(Data begins)

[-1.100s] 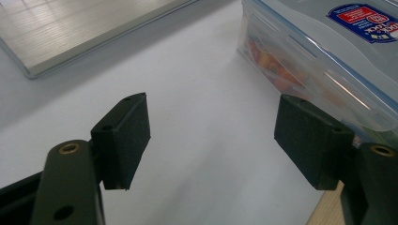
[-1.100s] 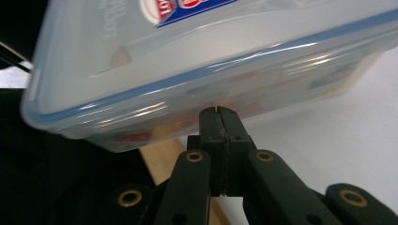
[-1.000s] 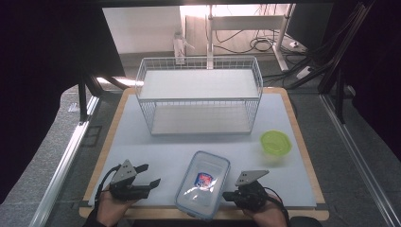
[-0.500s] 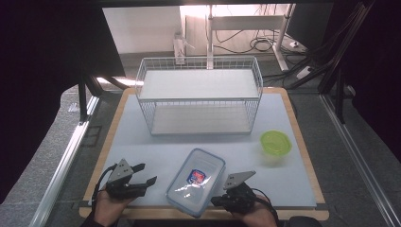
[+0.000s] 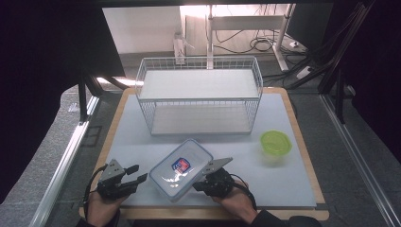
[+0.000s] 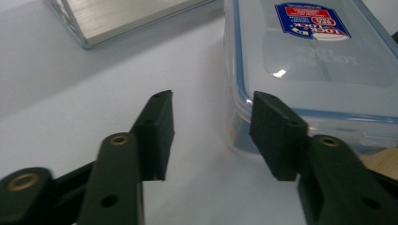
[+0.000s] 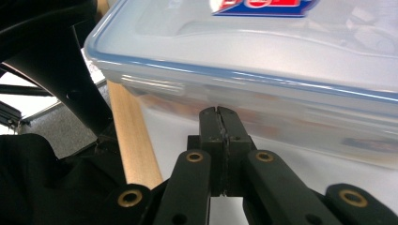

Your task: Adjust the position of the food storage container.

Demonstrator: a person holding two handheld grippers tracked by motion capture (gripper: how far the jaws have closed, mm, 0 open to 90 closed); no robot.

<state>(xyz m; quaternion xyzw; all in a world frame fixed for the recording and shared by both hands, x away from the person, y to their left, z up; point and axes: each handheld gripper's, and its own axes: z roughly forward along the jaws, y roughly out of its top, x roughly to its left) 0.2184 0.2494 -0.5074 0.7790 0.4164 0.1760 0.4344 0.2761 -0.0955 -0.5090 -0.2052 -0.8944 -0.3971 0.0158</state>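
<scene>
The clear rectangular plastic box with blue-edged lid (image 5: 181, 169) lies with its long axis from 7 to 1 o'clock. The left tongs (image 5: 137, 174) have just been closing, half open around nothing; the right tongs (image 5: 197, 185) are fully closed at its side.

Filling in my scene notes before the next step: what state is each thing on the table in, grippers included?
Clear container: lid on, lying askew near the table's front edge.
Left gripper: jaws apart, have just been closing, nothing between them; one pad beside the container's corner.
Right gripper: jaws shut together, tips against the container's side wall.
Wire basket: upright, nothing inside.
Green bowl: upright, apart from the rest.
</scene>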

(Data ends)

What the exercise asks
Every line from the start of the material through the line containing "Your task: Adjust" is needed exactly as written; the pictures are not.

Result
[-1.100s] 
[-1.100s] 
[-1.000s] 
[-0.500s] 
[+0.000s] 
[+0.000s] 
[+0.000s] 

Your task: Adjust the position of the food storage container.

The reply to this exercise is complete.